[[ Information open ]]

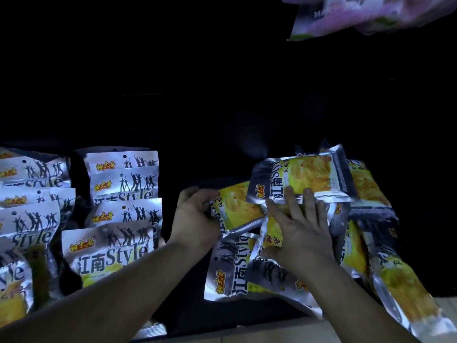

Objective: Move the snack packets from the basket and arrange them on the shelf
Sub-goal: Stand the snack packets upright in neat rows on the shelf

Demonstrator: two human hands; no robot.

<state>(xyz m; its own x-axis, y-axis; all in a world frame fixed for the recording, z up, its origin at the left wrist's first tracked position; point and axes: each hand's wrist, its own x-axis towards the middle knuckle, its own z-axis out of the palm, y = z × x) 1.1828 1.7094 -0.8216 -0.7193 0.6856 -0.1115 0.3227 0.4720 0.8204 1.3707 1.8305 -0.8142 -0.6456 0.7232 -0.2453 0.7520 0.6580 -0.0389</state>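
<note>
Presently a yellow packet [238,209] is pinched in the grip of the left hand [195,219], the standing rows [123,184] lying just leftward; the right hand [299,233] is spread flat on the pile [366,194].

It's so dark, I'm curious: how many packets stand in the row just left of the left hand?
4, one behind another: front packet, second packet, third packet, back packet. More may hide in the dark behind.
</note>
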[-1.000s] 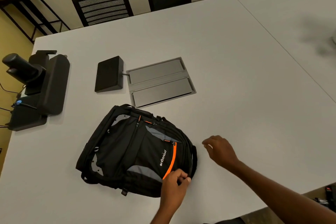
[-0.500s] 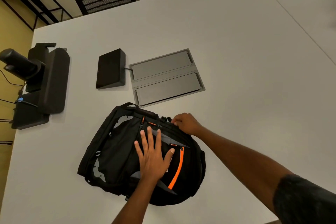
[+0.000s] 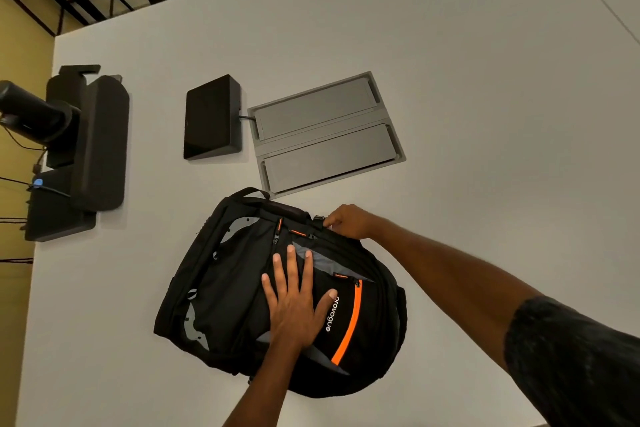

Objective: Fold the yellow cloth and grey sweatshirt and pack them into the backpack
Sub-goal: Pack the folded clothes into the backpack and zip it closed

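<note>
A black backpack (image 3: 228,288) lies flat on the white tabletop (image 3: 485,114), near the front edge and slightly left of centre. Its front panel carries the white lettering "provogue" (image 3: 332,314), running sideways beside a long orange zip stripe (image 3: 348,326); grey panels show along its left side.

The left hand (image 3: 298,302) lies palm down on the front of the backpack, fingers straight and spread, the thumb tip touching the start of the lettering. The right hand (image 3: 346,220) is at the backpack's far edge, fingers curled and pinching there; which small part it holds cannot be told.

Farther away lie a black box (image 3: 212,118) and, just to its right, a grey flap panel (image 3: 325,135) set into the tabletop. A black device (image 3: 97,146) sits at the left edge. No other writing can be read.
</note>
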`<state>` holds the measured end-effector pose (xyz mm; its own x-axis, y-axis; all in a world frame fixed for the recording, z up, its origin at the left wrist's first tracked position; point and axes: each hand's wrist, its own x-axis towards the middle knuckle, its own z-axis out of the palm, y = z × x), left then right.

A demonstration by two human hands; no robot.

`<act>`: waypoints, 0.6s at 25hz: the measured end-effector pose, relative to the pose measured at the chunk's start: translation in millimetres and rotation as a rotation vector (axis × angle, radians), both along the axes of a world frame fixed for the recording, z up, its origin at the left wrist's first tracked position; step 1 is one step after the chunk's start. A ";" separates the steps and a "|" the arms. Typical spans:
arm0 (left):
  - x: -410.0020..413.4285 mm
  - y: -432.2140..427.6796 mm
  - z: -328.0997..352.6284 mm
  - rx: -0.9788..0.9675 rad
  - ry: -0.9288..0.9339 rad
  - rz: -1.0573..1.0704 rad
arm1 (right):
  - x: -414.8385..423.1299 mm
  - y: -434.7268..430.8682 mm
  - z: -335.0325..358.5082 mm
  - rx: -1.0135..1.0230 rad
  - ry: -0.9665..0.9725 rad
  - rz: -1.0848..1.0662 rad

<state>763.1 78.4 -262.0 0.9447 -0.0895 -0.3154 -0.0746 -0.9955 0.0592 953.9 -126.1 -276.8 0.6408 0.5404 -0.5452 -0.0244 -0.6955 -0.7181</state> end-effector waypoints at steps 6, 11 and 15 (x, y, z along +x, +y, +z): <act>0.2 -0.9 -1.1 -0.001 -0.006 0.003 | -6.6 16.0 -7.7 0.087 0.032 -0.192; 0.3 -1.5 -0.9 0.003 -0.003 -0.001 | 3.8 19.1 -10.4 0.024 0.034 -0.138; 0.1 -1.6 -1.9 0.007 -0.008 0.003 | 8.2 21.5 -3.7 -0.089 -0.067 0.043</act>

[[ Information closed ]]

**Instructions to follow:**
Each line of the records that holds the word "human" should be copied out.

**Output for this task:**
Demonstrator: two human hands; no robot.
A demonstration by two human hands; no robot.

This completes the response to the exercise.